Supported by his label – PolyGram – he invited The New Power Generation Horns to collaborate on this album, formed by Kathy Jensen, Kenni Holmen, Michael Nelson, David Jensen, Steve Strand, Ricky Peterson and Paul Peterson (these last two being Prince's keyboard player and bassist). He also collaborated with Ozzie Melendez (Tower of Power), Carlos do Carmo, Opus Ensemble, and Rui Veloso. Tempo (Time), was launched at midnight on November 11, 1996. After its first week on the shelves, the album went double platinum with more than 200,000 copies sold in Portugal.

He started his new tour "Tempo Tour 97/98", with concerts across Portugal, as well as in France, Canada, Switzerland, Brazil, and the United States.
In order to further the internationalization of his work, he went to Madrid, Paris, and London to record some of Tempo tracks in Spanish, French, and English.

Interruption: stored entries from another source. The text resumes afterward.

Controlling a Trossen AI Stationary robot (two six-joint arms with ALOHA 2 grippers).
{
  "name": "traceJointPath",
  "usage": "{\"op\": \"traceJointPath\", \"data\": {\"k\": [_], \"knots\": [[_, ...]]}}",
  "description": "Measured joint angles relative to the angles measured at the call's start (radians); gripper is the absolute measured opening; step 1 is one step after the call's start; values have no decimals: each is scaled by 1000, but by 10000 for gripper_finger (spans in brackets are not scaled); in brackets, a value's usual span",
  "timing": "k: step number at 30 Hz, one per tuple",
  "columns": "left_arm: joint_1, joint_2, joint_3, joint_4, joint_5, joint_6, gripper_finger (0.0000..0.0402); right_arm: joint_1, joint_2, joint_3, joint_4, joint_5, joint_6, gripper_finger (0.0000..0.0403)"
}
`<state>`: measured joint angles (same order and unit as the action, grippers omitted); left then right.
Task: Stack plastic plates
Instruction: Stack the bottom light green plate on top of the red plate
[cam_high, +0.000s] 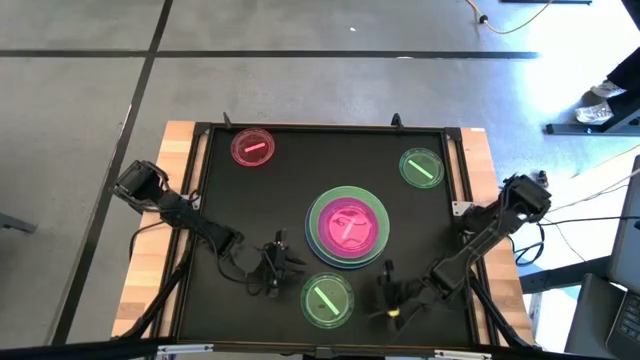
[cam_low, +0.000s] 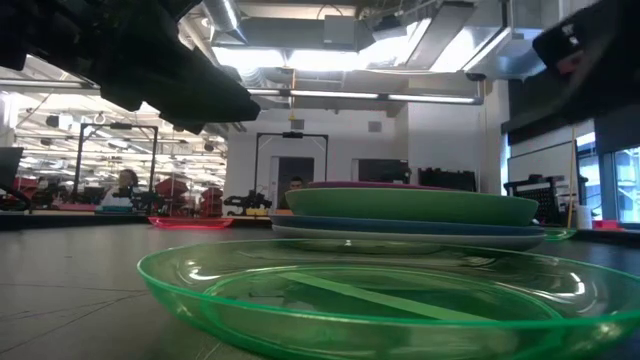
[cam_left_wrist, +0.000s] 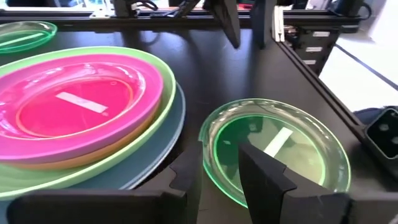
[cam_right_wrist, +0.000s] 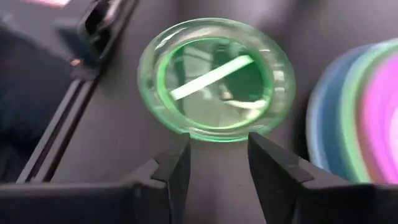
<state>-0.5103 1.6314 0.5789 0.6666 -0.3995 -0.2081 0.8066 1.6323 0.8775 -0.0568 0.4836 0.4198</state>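
A stack of plates (cam_high: 348, 228) sits mid-table: a small pink striped plate on top, then purple, orange (cam_left_wrist: 74, 163), light green and blue-grey. A small green striped plate (cam_high: 327, 299) lies flat near the table's near edge, between both grippers. My left gripper (cam_high: 285, 262) is open and hovers by that plate's left rim (cam_left_wrist: 211, 146). My right gripper (cam_high: 388, 292) is open too, just right of the plate (cam_right_wrist: 214, 78). A small pink plate (cam_high: 252, 148) lies far left, and another small green one (cam_high: 421, 167) far right.
The black mat is framed by a raised rail (cam_high: 455, 180) on a wooden table. The stack's rim lies close to the near green plate. Free mat shows between the far plates and along the left side. A person's shoe (cam_high: 598, 103) shows on the floor beyond.
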Motion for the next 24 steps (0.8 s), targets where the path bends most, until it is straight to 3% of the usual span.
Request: {"op": "traceJointPath", "data": {"k": [11,18,24], "knots": [[1,0,0,0,0,-53,95,-29,192,44,229,-136,-336,152],[-44,8,0,-3,-36,-125,95,-28,304,104,226,-172,-376,152],[-82,47,0,4,-110,-167,95,-33,347,121,246,-112,-375,150]]}}
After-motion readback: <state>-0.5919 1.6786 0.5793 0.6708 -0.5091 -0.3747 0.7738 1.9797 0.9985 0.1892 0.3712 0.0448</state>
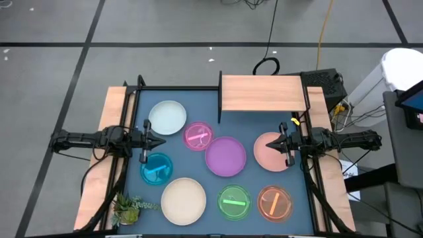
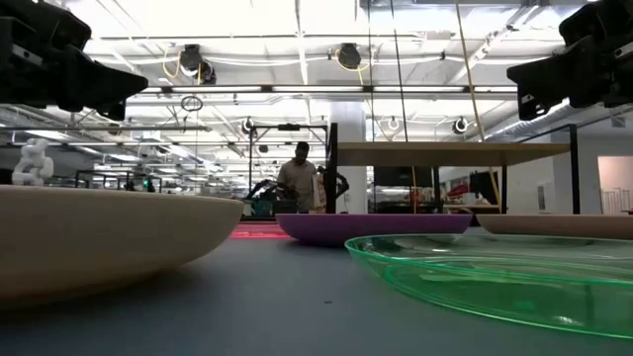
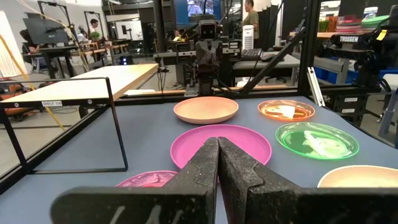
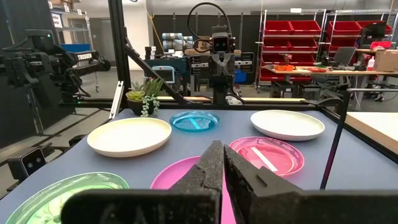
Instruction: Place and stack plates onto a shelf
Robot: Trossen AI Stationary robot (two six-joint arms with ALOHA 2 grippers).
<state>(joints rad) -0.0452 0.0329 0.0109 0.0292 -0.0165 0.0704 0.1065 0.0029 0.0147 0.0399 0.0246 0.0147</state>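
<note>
"TROSSEN" on the far robot arm [image 3: 359, 38].

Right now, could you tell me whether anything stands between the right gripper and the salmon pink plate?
Nothing visible does: the shut right gripper hangs directly above the salmon pink plate, holding nothing.

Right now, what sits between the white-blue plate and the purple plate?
The small pink plate, seen from above between the white-blue plate and the purple plate.
</note>
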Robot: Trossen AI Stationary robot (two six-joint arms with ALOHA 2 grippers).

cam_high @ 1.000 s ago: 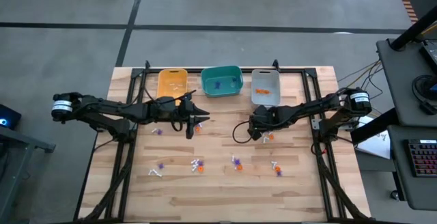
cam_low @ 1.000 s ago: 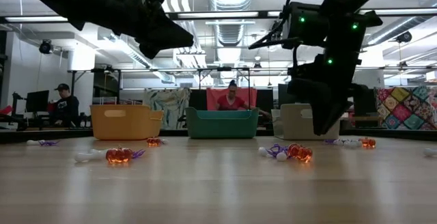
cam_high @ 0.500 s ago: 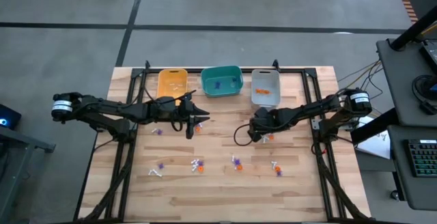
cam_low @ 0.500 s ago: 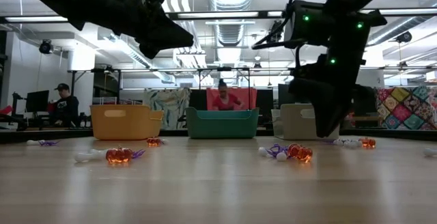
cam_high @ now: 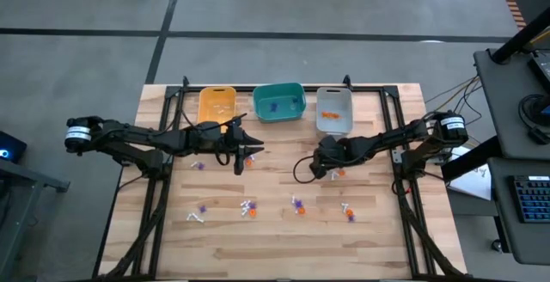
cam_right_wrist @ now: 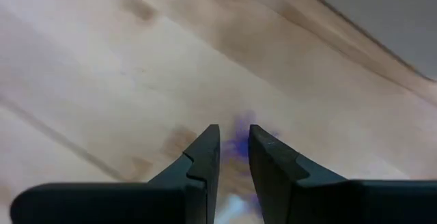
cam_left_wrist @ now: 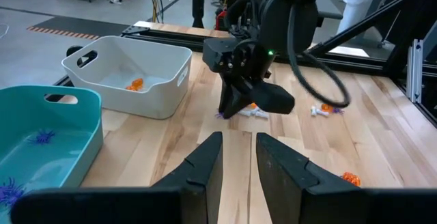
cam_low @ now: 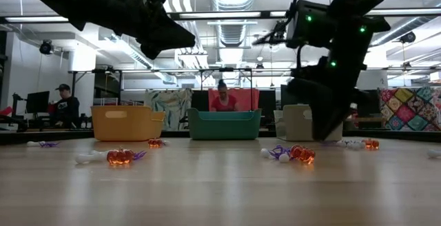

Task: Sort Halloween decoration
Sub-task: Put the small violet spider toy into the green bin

In May of that same year, he returned to London, to film the video "No Way", with the collaboration of Tony Vanden Ende.

He composed the music and authored the script for the musical "O Rapaz de Papel" ("The Paper Boy"), presented to the public in March 1998, integrated into "O Festival dos Cem Dias" (The Hundred Day Festival") and preceding the opening of Expo '98.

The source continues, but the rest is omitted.